What you should do
There is material below. Print exactly the lines starting at the line with "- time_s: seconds" and ending at the line with "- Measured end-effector", ends included, and no others.
START Data extract
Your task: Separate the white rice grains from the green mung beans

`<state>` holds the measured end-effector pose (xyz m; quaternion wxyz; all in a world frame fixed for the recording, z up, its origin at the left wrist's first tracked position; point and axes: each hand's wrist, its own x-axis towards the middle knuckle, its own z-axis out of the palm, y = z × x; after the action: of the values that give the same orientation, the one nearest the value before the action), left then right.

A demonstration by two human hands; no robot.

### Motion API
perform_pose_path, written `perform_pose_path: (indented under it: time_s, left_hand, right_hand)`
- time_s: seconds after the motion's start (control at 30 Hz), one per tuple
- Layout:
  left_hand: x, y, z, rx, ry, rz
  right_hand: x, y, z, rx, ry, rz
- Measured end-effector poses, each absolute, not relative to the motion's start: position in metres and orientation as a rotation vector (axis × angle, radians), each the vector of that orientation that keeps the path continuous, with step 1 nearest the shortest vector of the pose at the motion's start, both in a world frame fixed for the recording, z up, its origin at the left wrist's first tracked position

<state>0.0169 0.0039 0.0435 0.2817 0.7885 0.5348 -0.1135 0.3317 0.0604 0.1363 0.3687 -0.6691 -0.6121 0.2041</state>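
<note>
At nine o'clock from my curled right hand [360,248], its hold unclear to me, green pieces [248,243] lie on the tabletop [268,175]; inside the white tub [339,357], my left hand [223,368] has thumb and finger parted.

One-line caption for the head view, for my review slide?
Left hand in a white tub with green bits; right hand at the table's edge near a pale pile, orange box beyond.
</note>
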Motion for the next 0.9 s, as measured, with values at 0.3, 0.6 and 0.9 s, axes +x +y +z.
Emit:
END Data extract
Expected answer
- time_s: seconds after the motion's start (control at 30 Hz), one per tuple
- Layout:
  left_hand: x, y, z, rx, ry, rz
  right_hand: x, y, z, rx, ry, rz
- Measured end-effector poses, each absolute, not relative to the motion's start: position in metres and orientation as a rotation vector (axis × angle, radians), each the vector of that orientation that keeps the path continuous, with step 1 nearest the shortest vector of the pose at the motion's start, both in a world frame fixed for the recording, z up, its origin at the left wrist's first tracked position

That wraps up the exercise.